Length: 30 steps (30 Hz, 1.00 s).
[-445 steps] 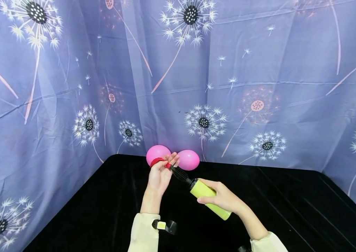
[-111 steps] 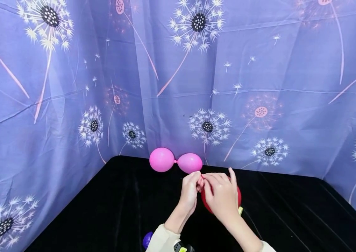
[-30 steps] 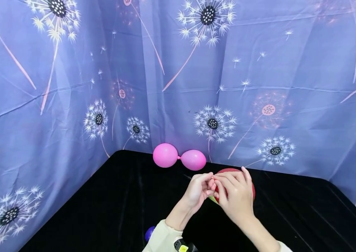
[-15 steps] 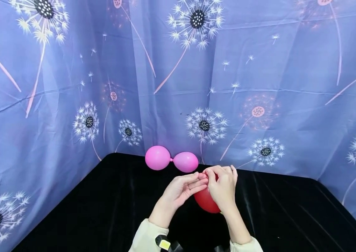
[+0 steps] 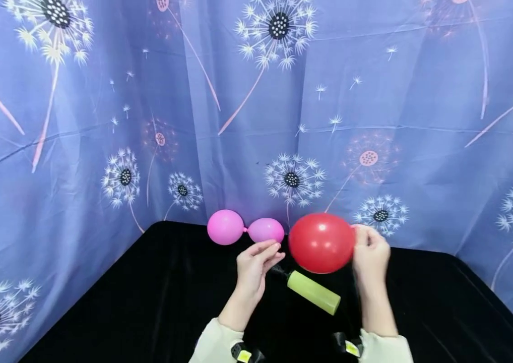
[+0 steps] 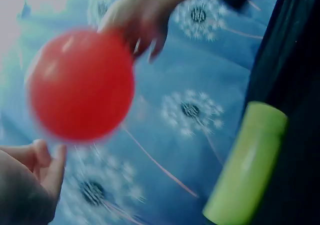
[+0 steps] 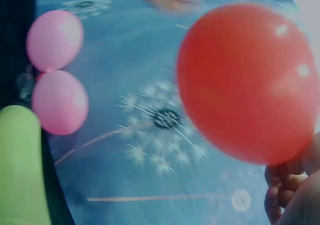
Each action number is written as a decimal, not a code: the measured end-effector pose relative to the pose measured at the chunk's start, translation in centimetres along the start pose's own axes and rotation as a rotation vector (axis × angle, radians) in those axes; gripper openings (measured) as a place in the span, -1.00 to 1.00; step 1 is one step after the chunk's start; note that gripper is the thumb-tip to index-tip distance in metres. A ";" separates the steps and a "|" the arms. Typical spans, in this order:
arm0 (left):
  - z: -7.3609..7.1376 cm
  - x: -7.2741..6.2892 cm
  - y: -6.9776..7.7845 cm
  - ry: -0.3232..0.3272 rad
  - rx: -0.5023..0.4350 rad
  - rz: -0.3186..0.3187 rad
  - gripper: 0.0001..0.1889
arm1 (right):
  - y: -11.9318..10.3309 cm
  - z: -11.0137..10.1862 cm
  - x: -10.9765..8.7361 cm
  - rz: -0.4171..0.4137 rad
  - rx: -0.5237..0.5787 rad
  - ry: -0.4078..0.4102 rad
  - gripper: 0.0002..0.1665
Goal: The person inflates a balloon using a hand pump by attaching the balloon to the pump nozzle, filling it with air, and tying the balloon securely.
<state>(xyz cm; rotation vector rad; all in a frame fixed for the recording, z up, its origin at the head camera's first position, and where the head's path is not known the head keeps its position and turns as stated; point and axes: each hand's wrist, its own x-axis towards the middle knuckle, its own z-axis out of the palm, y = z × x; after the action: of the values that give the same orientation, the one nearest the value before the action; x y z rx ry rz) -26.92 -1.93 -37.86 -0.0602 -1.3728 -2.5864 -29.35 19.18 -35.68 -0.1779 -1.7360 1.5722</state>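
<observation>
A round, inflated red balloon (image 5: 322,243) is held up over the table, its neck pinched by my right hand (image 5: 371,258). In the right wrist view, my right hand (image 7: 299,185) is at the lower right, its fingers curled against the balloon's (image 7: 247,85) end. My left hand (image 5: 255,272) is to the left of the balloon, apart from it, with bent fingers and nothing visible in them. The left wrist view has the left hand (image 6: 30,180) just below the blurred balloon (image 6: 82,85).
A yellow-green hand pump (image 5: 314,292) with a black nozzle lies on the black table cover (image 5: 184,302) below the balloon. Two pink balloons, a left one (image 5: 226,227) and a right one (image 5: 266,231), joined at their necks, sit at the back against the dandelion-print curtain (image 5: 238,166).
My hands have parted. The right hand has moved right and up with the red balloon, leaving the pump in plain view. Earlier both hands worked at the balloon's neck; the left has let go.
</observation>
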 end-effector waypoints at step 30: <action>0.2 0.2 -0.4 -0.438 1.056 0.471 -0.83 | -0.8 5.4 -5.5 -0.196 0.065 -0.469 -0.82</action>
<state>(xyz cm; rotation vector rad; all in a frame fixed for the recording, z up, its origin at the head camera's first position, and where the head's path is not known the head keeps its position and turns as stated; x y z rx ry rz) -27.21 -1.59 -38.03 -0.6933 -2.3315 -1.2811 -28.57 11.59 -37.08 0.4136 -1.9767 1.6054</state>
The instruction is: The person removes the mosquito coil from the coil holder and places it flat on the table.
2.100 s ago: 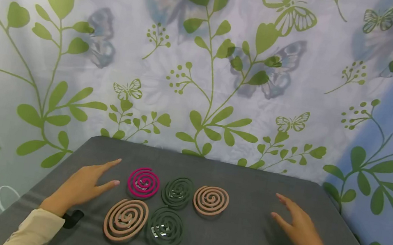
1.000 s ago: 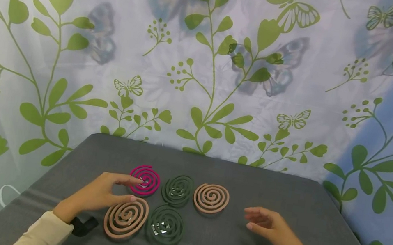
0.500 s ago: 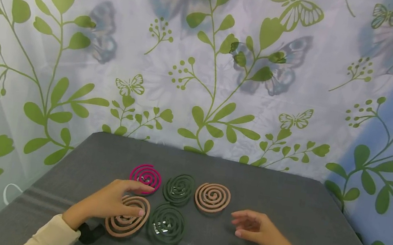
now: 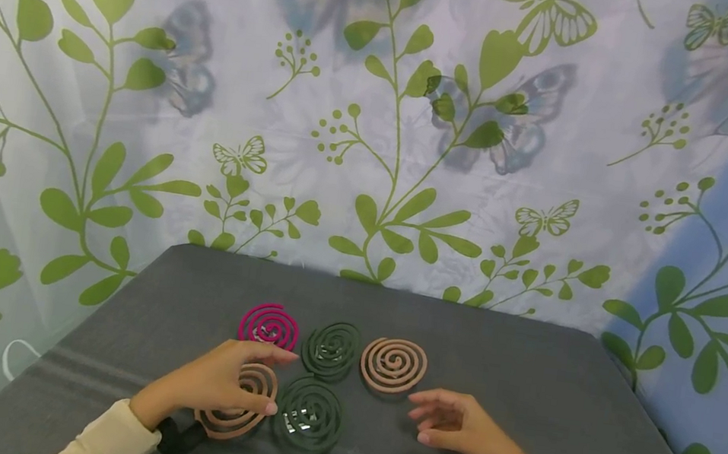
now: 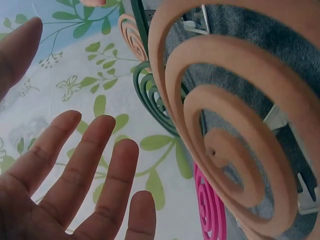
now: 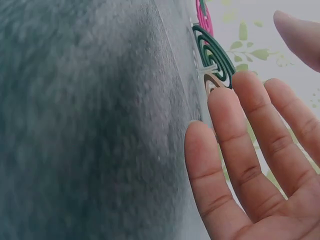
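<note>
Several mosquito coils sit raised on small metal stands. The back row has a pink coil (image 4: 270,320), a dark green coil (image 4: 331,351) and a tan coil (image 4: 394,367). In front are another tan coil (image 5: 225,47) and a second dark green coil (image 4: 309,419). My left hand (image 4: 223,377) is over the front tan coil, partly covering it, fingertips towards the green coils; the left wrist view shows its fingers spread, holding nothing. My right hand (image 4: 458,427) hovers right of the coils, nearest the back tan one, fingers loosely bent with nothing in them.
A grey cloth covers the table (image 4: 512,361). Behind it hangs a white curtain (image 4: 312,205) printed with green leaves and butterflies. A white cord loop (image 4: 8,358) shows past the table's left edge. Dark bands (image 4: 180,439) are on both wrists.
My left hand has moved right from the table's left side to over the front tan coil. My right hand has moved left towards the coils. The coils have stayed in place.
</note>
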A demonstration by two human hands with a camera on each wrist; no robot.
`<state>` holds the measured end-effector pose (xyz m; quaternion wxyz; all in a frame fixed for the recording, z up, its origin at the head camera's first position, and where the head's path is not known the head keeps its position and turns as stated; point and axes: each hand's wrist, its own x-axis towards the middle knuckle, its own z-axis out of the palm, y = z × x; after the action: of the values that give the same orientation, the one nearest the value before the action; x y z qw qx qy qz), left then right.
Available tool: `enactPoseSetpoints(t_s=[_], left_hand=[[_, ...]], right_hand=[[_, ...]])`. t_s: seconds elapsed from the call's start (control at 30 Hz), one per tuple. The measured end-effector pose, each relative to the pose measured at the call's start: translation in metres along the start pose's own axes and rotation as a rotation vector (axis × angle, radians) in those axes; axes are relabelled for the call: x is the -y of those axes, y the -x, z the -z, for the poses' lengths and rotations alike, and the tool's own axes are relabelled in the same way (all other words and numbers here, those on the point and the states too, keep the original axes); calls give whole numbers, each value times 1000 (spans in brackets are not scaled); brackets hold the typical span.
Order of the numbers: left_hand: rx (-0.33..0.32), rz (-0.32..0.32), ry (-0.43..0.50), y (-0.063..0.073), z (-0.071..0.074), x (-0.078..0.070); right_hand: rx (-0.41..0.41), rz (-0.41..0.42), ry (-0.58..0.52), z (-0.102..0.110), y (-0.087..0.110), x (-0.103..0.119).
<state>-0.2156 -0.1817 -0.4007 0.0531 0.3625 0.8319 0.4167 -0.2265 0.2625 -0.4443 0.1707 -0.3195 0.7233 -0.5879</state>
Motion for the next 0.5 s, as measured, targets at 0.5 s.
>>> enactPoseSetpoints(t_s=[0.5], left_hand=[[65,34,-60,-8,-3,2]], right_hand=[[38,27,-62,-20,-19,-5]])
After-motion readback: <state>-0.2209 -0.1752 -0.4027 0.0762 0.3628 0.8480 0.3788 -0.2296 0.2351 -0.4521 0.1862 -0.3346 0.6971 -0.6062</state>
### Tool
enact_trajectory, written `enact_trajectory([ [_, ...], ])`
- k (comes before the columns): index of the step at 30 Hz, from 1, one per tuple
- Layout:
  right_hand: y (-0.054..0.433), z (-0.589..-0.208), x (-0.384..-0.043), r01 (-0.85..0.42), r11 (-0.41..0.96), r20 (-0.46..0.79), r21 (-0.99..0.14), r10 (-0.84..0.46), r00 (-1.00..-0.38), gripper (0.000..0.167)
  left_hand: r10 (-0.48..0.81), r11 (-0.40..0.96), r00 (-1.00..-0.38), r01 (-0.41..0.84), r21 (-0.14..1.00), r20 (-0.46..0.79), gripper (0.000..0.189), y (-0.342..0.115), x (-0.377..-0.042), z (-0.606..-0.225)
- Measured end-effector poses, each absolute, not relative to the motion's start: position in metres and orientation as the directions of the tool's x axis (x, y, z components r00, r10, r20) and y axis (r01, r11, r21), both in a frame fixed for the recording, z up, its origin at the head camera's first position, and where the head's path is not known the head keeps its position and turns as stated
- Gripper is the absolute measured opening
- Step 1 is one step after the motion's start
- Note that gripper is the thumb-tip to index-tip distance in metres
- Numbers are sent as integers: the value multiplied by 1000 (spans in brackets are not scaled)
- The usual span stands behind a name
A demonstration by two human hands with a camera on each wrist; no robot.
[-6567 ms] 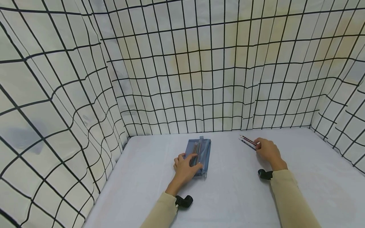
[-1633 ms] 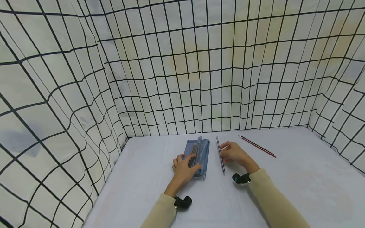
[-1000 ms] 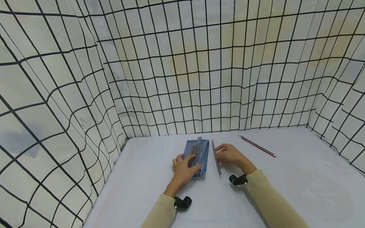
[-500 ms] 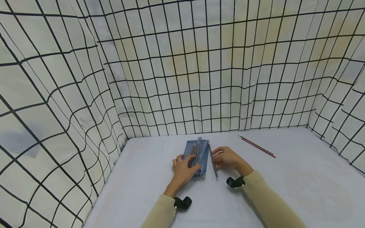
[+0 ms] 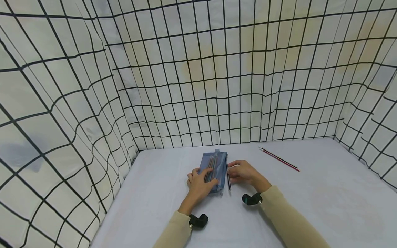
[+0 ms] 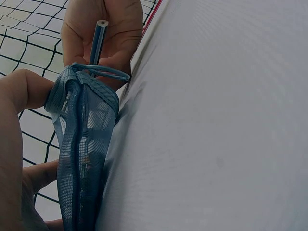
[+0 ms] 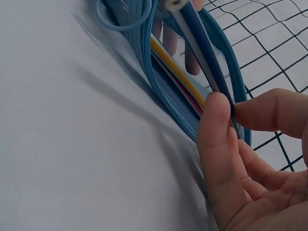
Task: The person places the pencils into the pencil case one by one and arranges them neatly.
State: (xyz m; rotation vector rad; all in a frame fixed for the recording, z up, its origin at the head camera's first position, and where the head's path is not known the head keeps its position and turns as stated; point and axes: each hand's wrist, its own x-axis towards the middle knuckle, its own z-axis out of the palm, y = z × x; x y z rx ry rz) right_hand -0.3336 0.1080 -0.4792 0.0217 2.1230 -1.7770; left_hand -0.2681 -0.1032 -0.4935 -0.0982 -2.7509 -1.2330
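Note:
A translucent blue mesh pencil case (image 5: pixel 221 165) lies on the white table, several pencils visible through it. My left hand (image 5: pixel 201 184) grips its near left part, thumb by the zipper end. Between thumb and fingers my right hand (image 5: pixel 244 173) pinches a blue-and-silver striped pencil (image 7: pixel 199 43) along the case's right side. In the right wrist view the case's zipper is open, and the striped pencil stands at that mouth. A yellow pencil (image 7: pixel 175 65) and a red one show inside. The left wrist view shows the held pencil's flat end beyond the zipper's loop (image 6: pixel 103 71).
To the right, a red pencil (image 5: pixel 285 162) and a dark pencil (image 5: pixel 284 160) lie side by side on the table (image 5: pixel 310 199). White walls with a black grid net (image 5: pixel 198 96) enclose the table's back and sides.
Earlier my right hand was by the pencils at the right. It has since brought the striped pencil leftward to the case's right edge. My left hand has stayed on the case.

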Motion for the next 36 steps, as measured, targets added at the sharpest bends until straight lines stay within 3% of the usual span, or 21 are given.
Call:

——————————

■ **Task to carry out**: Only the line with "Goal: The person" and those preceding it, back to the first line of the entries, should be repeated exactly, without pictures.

■ **Result for this exercise**:
Length: 30 steps (30 Hz, 1.00 s).
[-445 steps] 
[-111 steps] 
[-30 steps] 
[-15 steps] 
[+0 steps] 
[+0 steps] 
[+0 steps] 
Each action number is written as a decimal, not a code: the measured end-effector pose relative to the pose measured at the chunk's start, translation in centimetres along the start pose's own axes and rotation as a rotation vector (axis × angle, radians) in those axes; gripper openings (measured) as a place in the span, -1.00 to 1.00; step 1 is one step after the chunk's start; note that gripper is the thumb-tip to index-tip distance in metres. A ";" separates the steps and a "|" the arms. Typical spans, in this order:
arm0 (left):
  - z: -7.3609..7.1376 cm
  - x: -7.2741..6.2892 cm
  - y: -6.9776..7.7845 cm
  - ry: -0.3232..0.3272 rad
  - rx: -0.5023..0.4350 rad
  - rz: -0.3186..0.3187 rad
  - gripper: 0.0001..0.1889
arm1 (right):
  - y: -11.9318..10.3309 cm
  - z: -11.0137..10.1862 cm
  - x: -10.9765..8.7361 cm
  - rz: -0.4171..0.4137 rad
  - rx: -0.5237..0.5787 rad
  - ry: -0.4078..0.4102 rad
  - gripper: 0.0002..0.1665
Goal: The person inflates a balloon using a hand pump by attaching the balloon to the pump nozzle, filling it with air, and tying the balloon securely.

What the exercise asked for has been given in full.